** Exercise prompt **
Repeat the data as given. Images do not go in the copy.

....................

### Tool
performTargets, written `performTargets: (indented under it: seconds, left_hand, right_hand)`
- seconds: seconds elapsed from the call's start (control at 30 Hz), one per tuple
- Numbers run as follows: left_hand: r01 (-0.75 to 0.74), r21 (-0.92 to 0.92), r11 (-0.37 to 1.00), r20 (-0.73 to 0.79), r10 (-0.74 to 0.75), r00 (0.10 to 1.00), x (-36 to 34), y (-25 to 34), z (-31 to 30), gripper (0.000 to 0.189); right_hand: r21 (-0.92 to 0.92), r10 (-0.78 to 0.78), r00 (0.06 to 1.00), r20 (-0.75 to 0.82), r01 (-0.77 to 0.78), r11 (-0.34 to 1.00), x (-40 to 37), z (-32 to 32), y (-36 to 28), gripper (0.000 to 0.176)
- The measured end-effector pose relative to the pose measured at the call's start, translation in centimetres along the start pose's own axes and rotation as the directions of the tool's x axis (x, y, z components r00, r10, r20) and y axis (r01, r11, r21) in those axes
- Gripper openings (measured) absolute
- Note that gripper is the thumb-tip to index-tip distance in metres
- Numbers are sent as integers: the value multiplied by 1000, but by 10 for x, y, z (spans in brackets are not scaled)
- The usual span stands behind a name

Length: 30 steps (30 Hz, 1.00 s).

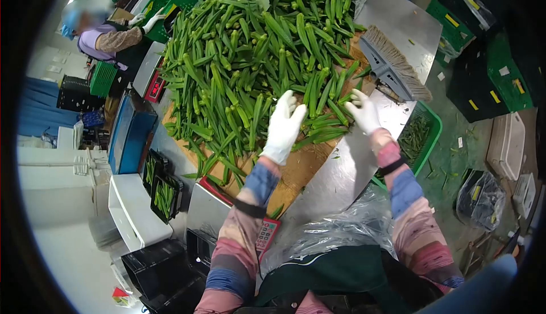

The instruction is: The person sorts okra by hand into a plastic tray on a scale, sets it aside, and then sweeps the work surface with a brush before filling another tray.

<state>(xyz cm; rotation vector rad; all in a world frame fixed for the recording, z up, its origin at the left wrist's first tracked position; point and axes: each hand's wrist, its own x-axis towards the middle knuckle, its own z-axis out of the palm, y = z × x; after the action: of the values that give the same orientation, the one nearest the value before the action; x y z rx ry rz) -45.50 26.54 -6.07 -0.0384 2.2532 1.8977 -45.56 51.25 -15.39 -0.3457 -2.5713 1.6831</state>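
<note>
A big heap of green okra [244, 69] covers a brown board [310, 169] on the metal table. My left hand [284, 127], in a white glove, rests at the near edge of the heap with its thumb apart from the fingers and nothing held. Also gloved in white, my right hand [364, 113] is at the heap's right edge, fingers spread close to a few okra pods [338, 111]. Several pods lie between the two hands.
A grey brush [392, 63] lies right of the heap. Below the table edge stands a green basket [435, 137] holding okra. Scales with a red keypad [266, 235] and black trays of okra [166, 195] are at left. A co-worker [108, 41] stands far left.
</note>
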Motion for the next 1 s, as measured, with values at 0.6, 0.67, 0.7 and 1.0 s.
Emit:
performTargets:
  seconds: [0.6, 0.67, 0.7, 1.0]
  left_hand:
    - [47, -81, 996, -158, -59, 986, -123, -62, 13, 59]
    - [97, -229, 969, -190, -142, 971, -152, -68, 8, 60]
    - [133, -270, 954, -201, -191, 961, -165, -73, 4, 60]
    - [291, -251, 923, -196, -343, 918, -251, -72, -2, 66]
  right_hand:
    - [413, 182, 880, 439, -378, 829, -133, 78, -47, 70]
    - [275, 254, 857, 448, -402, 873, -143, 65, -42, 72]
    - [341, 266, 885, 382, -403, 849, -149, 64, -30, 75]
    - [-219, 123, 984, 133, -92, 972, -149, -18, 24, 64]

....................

** Task output **
### Tool
performTargets, written `performTargets: (indented under it: seconds, left_hand, right_hand)`
- seconds: seconds elapsed from the call's start (control at 30 Hz), one per tuple
- Numbers run as follows: left_hand: r01 (-0.75 to 0.74), r21 (-0.92 to 0.92), r11 (-0.37 to 1.00), r20 (-0.73 to 0.79), r10 (-0.74 to 0.75), r00 (0.10 to 1.00), x (-36 to 34), y (-25 to 34), z (-31 to 30), gripper (0.000 to 0.189); right_hand: r21 (-0.92 to 0.92), r10 (-0.78 to 0.78), r00 (0.06 to 1.00), r20 (-0.75 to 0.82), r01 (-0.77 to 0.78), r11 (-0.34 to 1.00), x (-40 to 37), z (-32 to 32), y (-36 to 28), gripper (0.000 to 0.176)
- The measured end-effector pose relative to the pose measured at the call's start, translation in centimetres along the start pose's own axes and rotation as the directions of the tool's x axis (x, y, z components r00, r10, r20) and y axis (r01, r11, r21) in those axes
- Gripper openings (measured) absolute
- Note that gripper is the thumb-tip to index-tip distance in metres
- Numbers are sent as integers: the value multiplied by 1000, but by 10 for x, y, z (spans in brackets are not scaled)
- The usual span stands behind a name

Length: 30 steps (30 Hz, 1.00 s).


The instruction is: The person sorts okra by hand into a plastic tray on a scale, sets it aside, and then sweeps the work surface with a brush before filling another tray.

<state>(xyz cm; rotation vector rad; all in a world frame fixed for the recording, z up, its origin at the left wrist's first tracked position; point and axes: each hand's wrist, its own x-axis towards the middle knuckle, its own z-axis out of the palm, y = z × x; after the action: of the values that give the same orientation, the one nearest the value before the action; x y z rx ry rz) -45.50 26.54 -6.07 -0.0384 2.2532 1.8977 -45.56 51.25 -15.39 -0.3457 -2.5713 1.6831</state>
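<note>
A big heap of green okra [244, 69] covers a brown board [310, 169] on the metal table. My left hand [284, 127], in a white glove, rests at the near edge of the heap with its thumb apart from the fingers and nothing held. Also gloved in white, my right hand [364, 113] is at the heap's right edge, fingers spread close to a few okra pods [338, 111]. Several pods lie between the two hands.
A grey brush [392, 63] lies right of the heap. Below the table edge stands a green basket [435, 137] holding okra. Scales with a red keypad [266, 235] and black trays of okra [166, 195] are at left. A co-worker [108, 41] stands far left.
</note>
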Motion for the next 1 s, as measured, with values at 0.6, 0.67, 0.7 and 1.0 s.
Emit:
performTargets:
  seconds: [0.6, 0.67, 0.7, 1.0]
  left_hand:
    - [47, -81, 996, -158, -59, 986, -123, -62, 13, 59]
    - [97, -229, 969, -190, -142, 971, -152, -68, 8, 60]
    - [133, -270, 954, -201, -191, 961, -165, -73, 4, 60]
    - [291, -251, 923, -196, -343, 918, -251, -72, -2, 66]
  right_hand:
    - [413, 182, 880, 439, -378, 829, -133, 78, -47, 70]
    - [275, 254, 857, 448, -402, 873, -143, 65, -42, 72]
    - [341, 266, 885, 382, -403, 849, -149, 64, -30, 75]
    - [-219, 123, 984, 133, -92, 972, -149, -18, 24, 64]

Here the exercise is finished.